The support portion 42 includes a first support portion 51 , a second support portion 52 and a third support portion 53 . The first support portion 51 includes a support surface 51a and a wall surface 51b. The support surface 51 a extends along the first diameter portion 31 and supports the first diameter portion 31 . The support surface 51a extends, for example, along the XZ-axis plane. The wall surface 51b is positioned closer to the second diameter portion 32 than the positioning portion 41 is. The wall surface 51b is connected to the support surface 51a at a position overlapping the first diameter portion 31 when viewed from the direction perpendicular to the support surface 51a. The wall surface 51b may be connected to the support surface 51a at a position overlapping the tapered portion 33 when viewed from the direction perpendicular to the support surface 51a. In this embodiment, the direction perpendicular to the support surface 51a corresponds to the Y-axis direction. The top surface 41a and the support surface 51a are connected by a wall surface 41b, and a step is formed between the top surface 41a and the support surface 51a. The wall surface 51b intersects with the support surface 51a and extends in a direction away from the first diameter portion 31 . In this embodiment, the wall surface 51b extends in the Y-axis direction. The wall surface 51b extends, for example, along the YZ-axis plane. The support surface 51a and the wall surface 51b are orthogonal to each other.

The second support portion 52 includes a support surface 52a and a wall surface 52b. The support surface 52 a extends along the second diameter portion 32 and supports the second diameter portion 32 . The support surface 52a extends, for example, along the XZ-axis plane. The wall surface 52 b is positioned closer to the third diameter portion 34 than the first diameter portion 31 . The wall surface 52b is connected to the support surface 52a at a position overlapping the second diameter portion 32 when viewed in a direction perpendicular to the support surface 52a. In this embodiment, the direction perpendicular to the support surface 52a corresponds to the Y-axis direction. The support surface 52a and the support surface 51a are connected by a wall surface 51b, and a step is formed between the support surface 52a and the support surface 51a. The wall surface 52b intersects with the support surface 52a and extends away from the second diameter portion 32 . In this embodiment, the wall surface 52b extends in the Y-axis direction. The wall surface 52b extends, for example, along the YZ-axis plane. The support surface 52a and the wall surface 52b are orthogonal to each other.

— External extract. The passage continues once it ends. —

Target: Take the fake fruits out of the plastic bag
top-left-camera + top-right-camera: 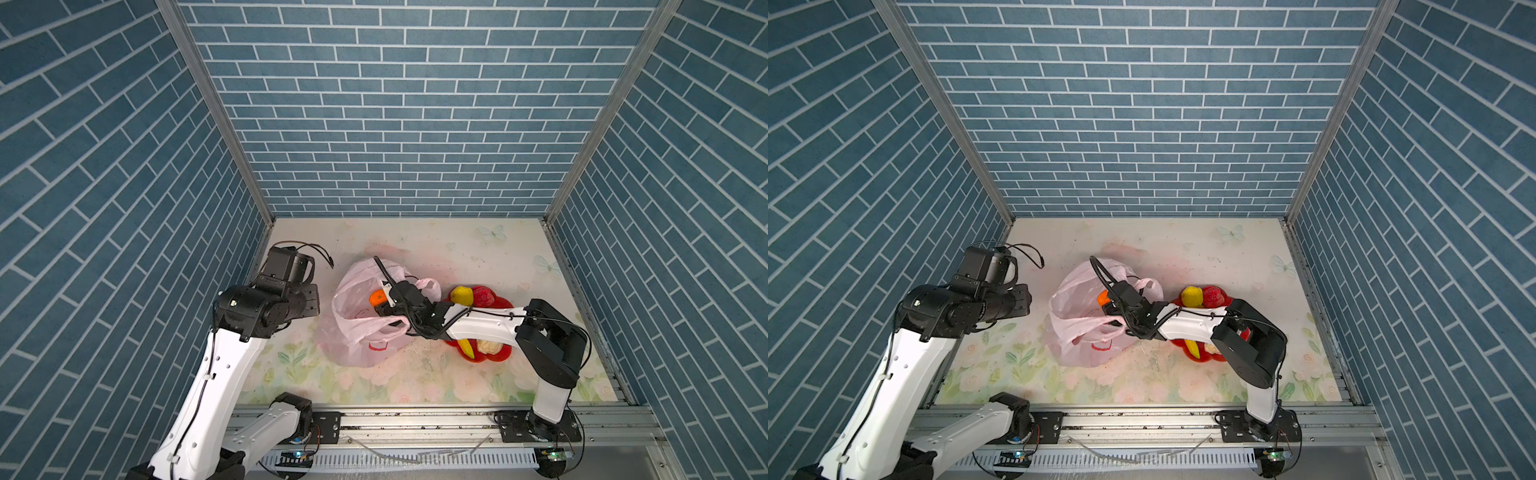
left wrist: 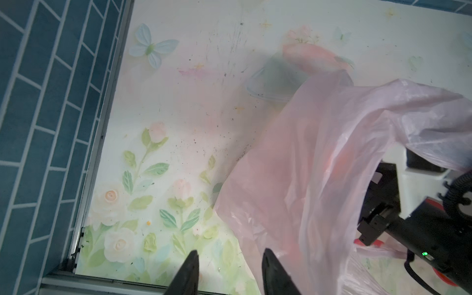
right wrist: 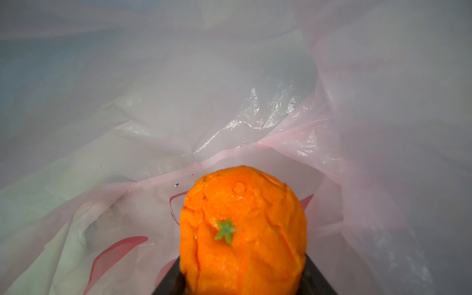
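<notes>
The pink plastic bag (image 1: pixel 353 332) (image 1: pixel 1073 338) lies open in the middle of the mat. My right gripper (image 1: pixel 381 306) (image 3: pixel 242 278) reaches into its mouth and is shut on the orange (image 1: pixel 377 297) (image 1: pixel 1101 297) (image 3: pixel 242 229), which has a green stem mark. A bag handle (image 1: pixel 386 322) drapes over that arm. My left gripper (image 1: pixel 316 303) (image 2: pixel 231 258) hovers just left of the bag (image 2: pixel 306 178), open, with nothing between its fingers. A lemon (image 1: pixel 462 295), a red berry (image 1: pixel 483 296), a banana (image 1: pixel 466 347) and a cream ball (image 1: pixel 488 346) lie outside the bag.
The lemon, berry, banana and cream ball rest on a red flower-shaped plate (image 1: pixel 505 302) right of the bag, partly under my right arm. Blue brick walls (image 1: pixel 124 208) close three sides. A metal rail (image 1: pixel 415 419) runs along the front edge.
</notes>
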You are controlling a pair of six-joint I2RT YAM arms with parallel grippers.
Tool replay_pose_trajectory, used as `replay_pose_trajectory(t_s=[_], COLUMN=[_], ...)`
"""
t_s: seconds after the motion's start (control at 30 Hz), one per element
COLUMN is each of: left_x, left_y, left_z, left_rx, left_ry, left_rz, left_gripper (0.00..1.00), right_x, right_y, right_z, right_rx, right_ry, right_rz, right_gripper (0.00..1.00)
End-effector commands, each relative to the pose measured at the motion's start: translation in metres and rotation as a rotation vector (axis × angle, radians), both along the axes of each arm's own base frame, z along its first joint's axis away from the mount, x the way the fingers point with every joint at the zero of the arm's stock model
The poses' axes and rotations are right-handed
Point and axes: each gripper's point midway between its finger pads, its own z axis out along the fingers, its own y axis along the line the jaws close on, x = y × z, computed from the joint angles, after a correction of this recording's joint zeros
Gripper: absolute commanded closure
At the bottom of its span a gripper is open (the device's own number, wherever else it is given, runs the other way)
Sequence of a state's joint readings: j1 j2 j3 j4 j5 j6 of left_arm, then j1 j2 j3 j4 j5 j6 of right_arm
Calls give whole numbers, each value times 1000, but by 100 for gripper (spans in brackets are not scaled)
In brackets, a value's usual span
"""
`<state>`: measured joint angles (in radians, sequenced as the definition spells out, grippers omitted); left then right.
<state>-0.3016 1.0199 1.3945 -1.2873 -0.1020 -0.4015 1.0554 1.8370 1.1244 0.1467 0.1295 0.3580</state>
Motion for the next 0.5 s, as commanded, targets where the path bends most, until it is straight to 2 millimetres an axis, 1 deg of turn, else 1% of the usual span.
replay_pose_trajectory(t_s=[0.0,0.03,0.13,0.2,0.23,0.27,0.33,0.4,0.47], left_x=[1,1,4,7,8,8,8,7,7], left_y=[-24,-31,-66,-91,-102,-111,-129,-155,-175], left_z=[25,34,64,77,80,80,74,65,56], left_rx=[-150,-197,-401,-558,-615,-658,-674,-682,-697], left_ry=[-46,-68,-127,-136,-137,-129,-117,-112,-121], left_rz=[-54,-71,-158,-213,-237,-254,-280,-329,-361], left_gripper=[50,49,46,46,46,46,45,45,45], right_x=[-2,-2,-1,0,1,2,3,4,4], right_y=[-1,-1,-2,-2,-2,-2,0,3,5], right_z=[18,20,21,20,20,19,19,18,18], right_rx=[0,-1,-13,-20,-23,-24,-15,-6,5], right_ry=[-32,-35,-41,-44,-43,-40,-34,-25,-17], right_rz=[26,27,22,12,6,-1,-11,-14,-16], right_gripper=[100,100,100,100,100,100,100,100,100])
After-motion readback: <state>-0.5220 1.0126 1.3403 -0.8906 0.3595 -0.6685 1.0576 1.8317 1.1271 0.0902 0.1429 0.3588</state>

The third support portion 53 includes a base surface 53a and a wall surface 53b. The base surface 53 a extends along the third diameter portion 34 and supports the third diameter portion 34 . The base surface 53a extends, for example, along the XZ-axis plane. The wall surface 53 b is located closer to the third diameter portion 34 than the second diameter portion 32 . The wall surface 53b is connected to the base surface 53a at a position overlapping the third diameter portion 34 when viewed from the direction perpendicular to the base surface 53a. In this embodiment, the direction perpendicular to the base surface 53a corresponds to the Y-axis direction. The base surface 53a and the support surface 52a are connected by a wall surface 52b, and a step is formed between the base surface 53a and the support surface 52a. The wall surface 53b intersects the base surface 53a and extends away from the third diameter portion 34 . The wall surface 53b extends, for example, along the XY-axis plane. The base surface 53a and the wall surface 53b are orthogonal to each other.

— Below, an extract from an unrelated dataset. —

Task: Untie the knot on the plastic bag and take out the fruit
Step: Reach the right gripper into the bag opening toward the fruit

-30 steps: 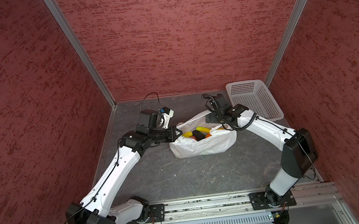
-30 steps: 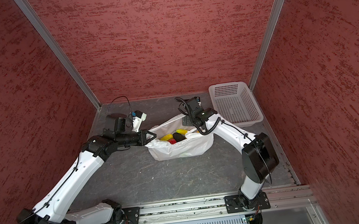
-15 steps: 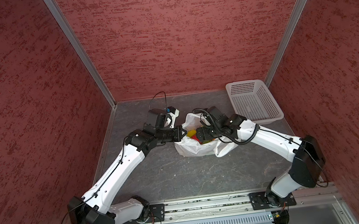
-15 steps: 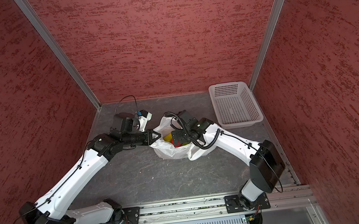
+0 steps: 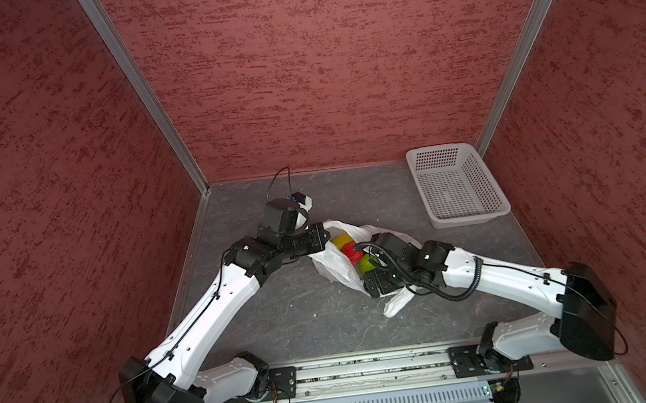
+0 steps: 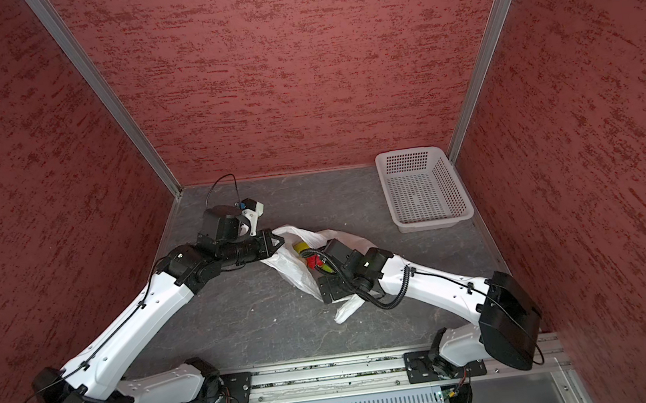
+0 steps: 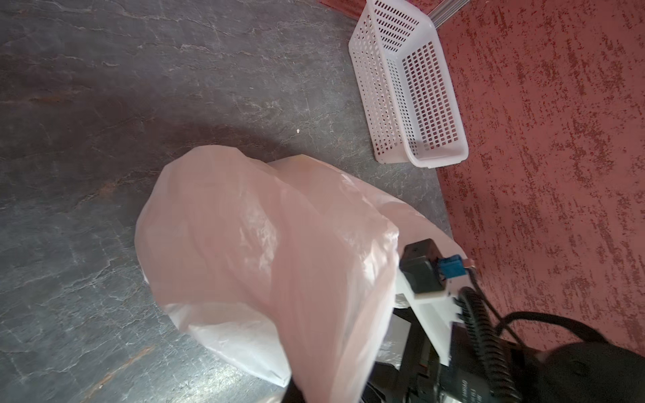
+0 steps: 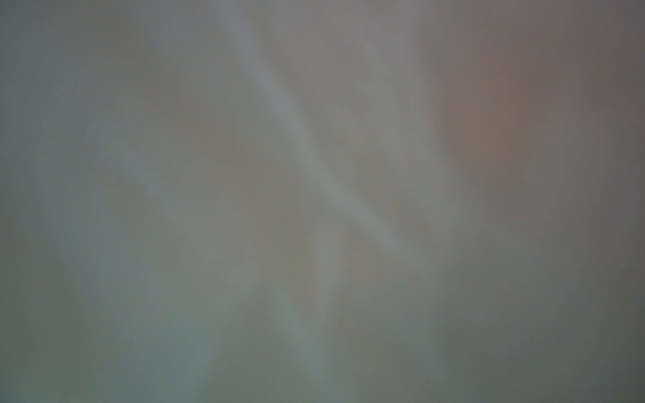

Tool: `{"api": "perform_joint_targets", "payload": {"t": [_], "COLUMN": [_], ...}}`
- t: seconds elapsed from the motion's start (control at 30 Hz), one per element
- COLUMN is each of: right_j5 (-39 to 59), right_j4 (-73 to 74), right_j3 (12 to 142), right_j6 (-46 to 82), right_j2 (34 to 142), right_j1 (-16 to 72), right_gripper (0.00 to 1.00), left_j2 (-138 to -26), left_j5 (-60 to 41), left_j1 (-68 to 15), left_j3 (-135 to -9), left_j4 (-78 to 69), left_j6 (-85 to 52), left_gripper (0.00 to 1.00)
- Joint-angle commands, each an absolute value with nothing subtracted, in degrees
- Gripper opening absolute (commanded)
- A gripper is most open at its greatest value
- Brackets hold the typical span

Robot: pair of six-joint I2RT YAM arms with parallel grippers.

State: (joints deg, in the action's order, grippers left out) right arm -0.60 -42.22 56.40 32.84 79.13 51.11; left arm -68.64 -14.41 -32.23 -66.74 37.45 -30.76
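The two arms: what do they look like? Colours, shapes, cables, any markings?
The left arm and the right arm have smooth white shells, black joints and a bulky black elbow. A thin black cable runs along each; a coiled black one loops at the right wrist. The left gripper is black. No markings are readable.

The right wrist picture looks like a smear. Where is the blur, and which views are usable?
Right wrist view: only grey-green haze with pale streaks, nothing identifiable. Left wrist view: basket and table sharp, plastic bag blurred near the camera. Both top views: sharp, evenly lit, fruit colours clear.
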Motion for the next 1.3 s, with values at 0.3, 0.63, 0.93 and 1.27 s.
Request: {"api": "perform_joint_targets", "payload": {"t": [0.3, 0.63, 0.93, 1.27], "right_j5": [-8.17, -4.89, 10.78, -1.71], "right_j4": [-42.89, -42.37, -39.11, -45.19], "right_j3": [66.22, 63.05, 66.76, 75.05], "right_j6": [26.0, 21.28, 18.86, 19.88], "right_j2": [77.59, 80.1, 86.0, 90.4], "right_j1": [56.79, 58.46, 49.53, 39.05], "right_gripper": [0.99, 0.98, 0.98, 0.98], "left_j2": [-69.91, -70.76, -65.4, -60.59], "left_j5": [-14.31, -20.59, -25.92, -24.37], "left_j1": [-32.11, -28.35, -31.3, -36.31], "left_j3": [-67.46, -71.46, -65.36, -59.23], "left_j4": [37.87, 37.98, 41.43, 47.0], "left_j6": [-29.98, -25.19, -20.46, -18.25], "left_gripper": [0.0, 0.0, 0.0, 0.0]}}
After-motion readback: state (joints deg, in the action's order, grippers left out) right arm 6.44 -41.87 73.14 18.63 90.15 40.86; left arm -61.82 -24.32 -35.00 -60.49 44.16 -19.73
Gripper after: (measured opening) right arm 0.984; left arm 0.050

The shortest distance between the support surface 51a and the core 22a is smaller than the shortest distance between the support surface 52a and the core 22a. The shortest distance between the support surface 52a and the core 22a is smaller than the shortest distance between the base surface 53a and the core 22a. When viewed from the Z-axis direction, the support surface 51a, the support surface 52a, and the base surface 53a are arranged in the order of the support surface 51a, the support surface 52a, and the base surface 53a from the side of the plurality of optical fibers 22 in the Y-axis direction. are placed.

In this embodiment, the wall surface 53b extends in the Y-axis direction. The support surface 52a corresponds to the first surface, the wall surface 52b corresponds to the second surface, the support surface 51a corresponds to the third surface, and the wall surface 51b corresponds to the fourth surface.

The lid portion 26 covers at least a portion of each groove D. As shown in FIG. The lid portion 26 covers the tip portion 22d of each optical fiber 22 arranged in each groove D when viewed from the Y-axis direction. In this specification, "cover" means to arrange so as to overlap when viewed from above. The lid portion 26 is made of the same material as the base member 24, for example.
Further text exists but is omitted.